I’m only just now getting back into the groove on this blog. I’ve been neglectful over the last few weeks as summer’s ended and things have ramped back up at my day job. That’s not good, and it’s probably cost me readers. Nobody likes an unreliable blogger.

But hear me out — I have an excuse. Of sorts.

The reason I haven’t updated this blog is that I have been, since the beginning of the month, completely and totally overwhelmed by work. It’s crashed over me like a tidal wave and knocked me off of my metaphorical surfboard and into an ocean of deadlines and high expectations.

I knew it was coming. I had all of August to prepare for this rush. But I didn’t. Instead, I took some personal time. Had a nice vacation in the city. Went out for lunch a lot. Worked on the back porch in the sun. I knew the freight train was coming, but I took my time getting off the tracks.

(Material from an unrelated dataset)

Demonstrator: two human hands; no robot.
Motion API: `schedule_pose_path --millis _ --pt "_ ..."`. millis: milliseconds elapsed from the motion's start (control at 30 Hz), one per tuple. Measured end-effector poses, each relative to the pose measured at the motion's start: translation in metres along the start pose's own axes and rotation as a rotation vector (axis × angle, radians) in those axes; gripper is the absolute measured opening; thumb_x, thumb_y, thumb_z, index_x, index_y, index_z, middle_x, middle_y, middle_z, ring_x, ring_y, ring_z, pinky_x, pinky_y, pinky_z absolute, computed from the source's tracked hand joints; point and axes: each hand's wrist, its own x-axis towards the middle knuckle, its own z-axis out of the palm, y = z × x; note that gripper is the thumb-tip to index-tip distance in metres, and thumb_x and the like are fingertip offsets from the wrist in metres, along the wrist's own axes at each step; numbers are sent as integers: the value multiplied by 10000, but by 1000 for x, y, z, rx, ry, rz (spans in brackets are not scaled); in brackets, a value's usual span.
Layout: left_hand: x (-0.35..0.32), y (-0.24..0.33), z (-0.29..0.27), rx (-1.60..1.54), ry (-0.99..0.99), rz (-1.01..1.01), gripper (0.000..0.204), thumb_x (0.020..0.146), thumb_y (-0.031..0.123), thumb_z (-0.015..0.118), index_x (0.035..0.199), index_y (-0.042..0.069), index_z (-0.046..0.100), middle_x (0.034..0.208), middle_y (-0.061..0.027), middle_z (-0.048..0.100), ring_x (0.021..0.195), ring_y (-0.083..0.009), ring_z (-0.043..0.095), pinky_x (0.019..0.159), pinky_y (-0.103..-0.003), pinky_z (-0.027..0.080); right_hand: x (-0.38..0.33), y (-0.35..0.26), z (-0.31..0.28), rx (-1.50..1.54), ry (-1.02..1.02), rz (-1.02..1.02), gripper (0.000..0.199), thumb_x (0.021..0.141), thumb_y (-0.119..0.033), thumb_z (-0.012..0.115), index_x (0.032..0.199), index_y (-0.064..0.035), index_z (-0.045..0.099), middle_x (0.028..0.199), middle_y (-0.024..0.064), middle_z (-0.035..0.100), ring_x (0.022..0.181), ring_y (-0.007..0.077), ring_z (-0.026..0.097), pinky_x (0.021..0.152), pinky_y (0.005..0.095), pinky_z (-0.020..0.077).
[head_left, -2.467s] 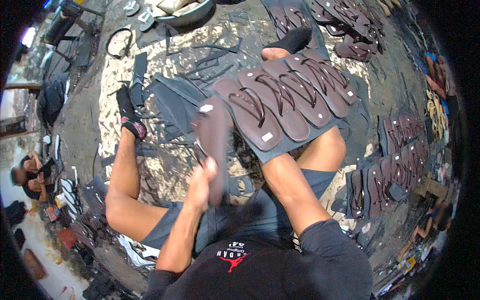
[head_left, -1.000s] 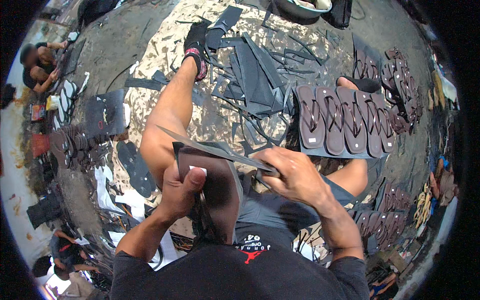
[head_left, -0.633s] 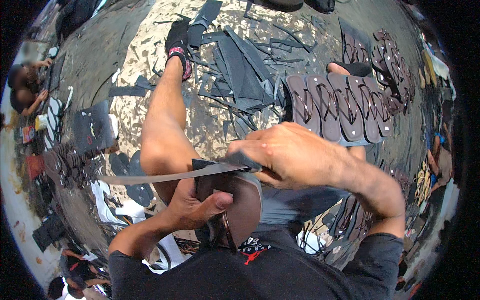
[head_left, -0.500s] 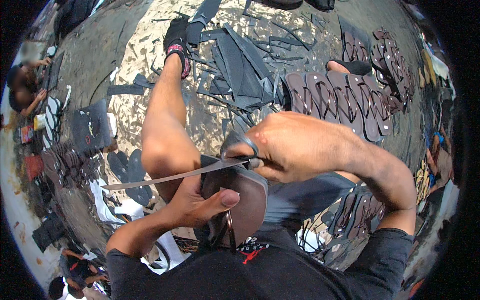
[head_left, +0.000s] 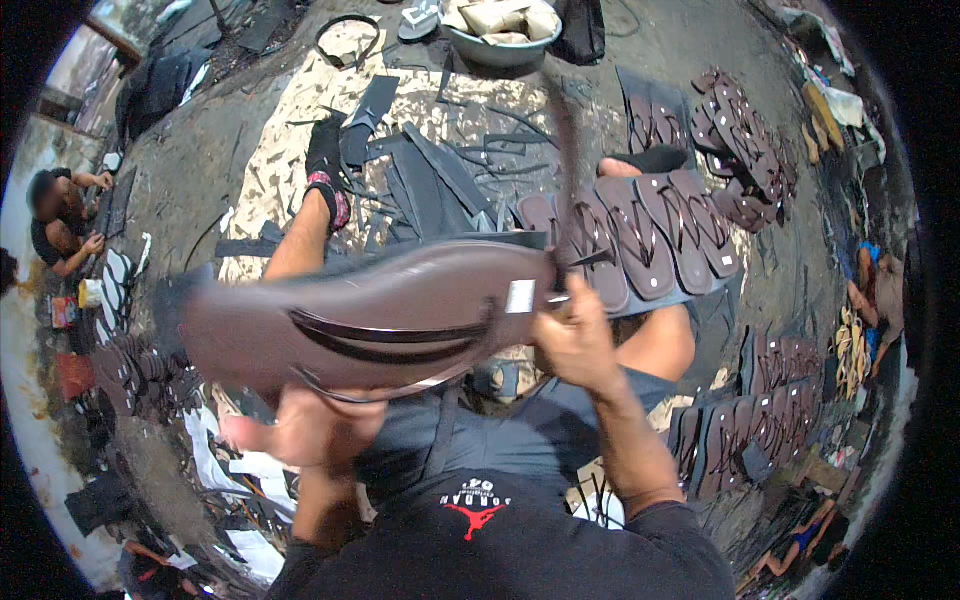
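Observation:
A brown flip-flop (head_left: pixel 390 285) with a glossy dark strap and a white sticker is held sideways in front of me, blurred by motion. My left hand (head_left: pixel 320 425) grips its lower edge from below; the fingers are partly hidden and the thumb sticks out. At the stickered end, my right hand (head_left: pixel 580 340) is closed around something I cannot make out, with a small shiny bit showing at the fingers. From that same spot a long dark strip (head_left: pixel 563 170) rises, smeared by motion. Whether it is still joined to the sole cannot be seen.
Finished-looking flip-flops (head_left: pixel 650 235) lie in a row at my right leg, with more in a pile (head_left: pixel 740 130) beyond. Black offcuts (head_left: pixel 430 180) cover the ground ahead. A grey basin (head_left: pixel 500 45) stands at the far side. A person (head_left: pixel 65 220) sits at far left.
The flip-flop has turned from upright near my chest to sideways and moved up. My left hand now holds its lower edge. The strip swings from leftward to upward, and my right arm has drawn back.

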Motion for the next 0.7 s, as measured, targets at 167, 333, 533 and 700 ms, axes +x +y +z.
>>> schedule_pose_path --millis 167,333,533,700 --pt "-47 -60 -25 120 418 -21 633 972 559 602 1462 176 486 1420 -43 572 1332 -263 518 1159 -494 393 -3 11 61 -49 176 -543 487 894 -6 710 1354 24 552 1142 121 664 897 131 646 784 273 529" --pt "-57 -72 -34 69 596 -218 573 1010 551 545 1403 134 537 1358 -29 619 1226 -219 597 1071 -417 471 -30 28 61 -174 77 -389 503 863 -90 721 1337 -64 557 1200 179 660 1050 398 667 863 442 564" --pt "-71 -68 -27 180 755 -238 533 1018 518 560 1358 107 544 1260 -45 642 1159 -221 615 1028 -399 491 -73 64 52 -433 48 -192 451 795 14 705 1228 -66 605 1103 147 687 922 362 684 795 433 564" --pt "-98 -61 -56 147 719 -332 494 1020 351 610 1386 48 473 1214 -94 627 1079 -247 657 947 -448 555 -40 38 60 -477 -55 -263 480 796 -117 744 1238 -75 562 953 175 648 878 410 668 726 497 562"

But I’ve realized during the chaos of this week that I don’t need to feel ashamed or wrong about the way I work. Some people do live in a world of precisely ordered schedules and timetables. They plan for blocks of work, making sure everything is in its place well ahead of deadlines. But I don’t. I’ve tried, in the past, to operate like that, but inevitably, in the face of actually getting things done I neglect to make a schedule.

I don’t live in a world of printed schedules, tacked up on the wall. Though the past couple of weeks have been absolutely crazy for me in terms of always being busy, I’m not feeling bad. In fact, it’s the opposite — I’m feeling more determined and energized about everything. In the face of a looming deadline, I get lost in the rush of working: of facing challenges, of problem solving, and flying through the creative process. I love to work in bursts — to knock out eight or nine tasks in a morning, bouncing from program to program on my computer.

This is where I thrive.

I’m not disparaging or promoting any style of work. What I am saying, though, is that it doesn’t really MATTER how anybody works provided the end result is delivered on time, and that the final product is good.

I think a big part of the generational shift these days is recognizing that the final product — the destination — is more important than the journey there. And that by simply accepting different working styles we can actually, as intergenerational workspaces, increase output. I know a lot of people would call the way I’ve worked “inefficient”, but where are the drawbacks? I work best in bursts, and shouldn’t any employer want their employee to be at their best?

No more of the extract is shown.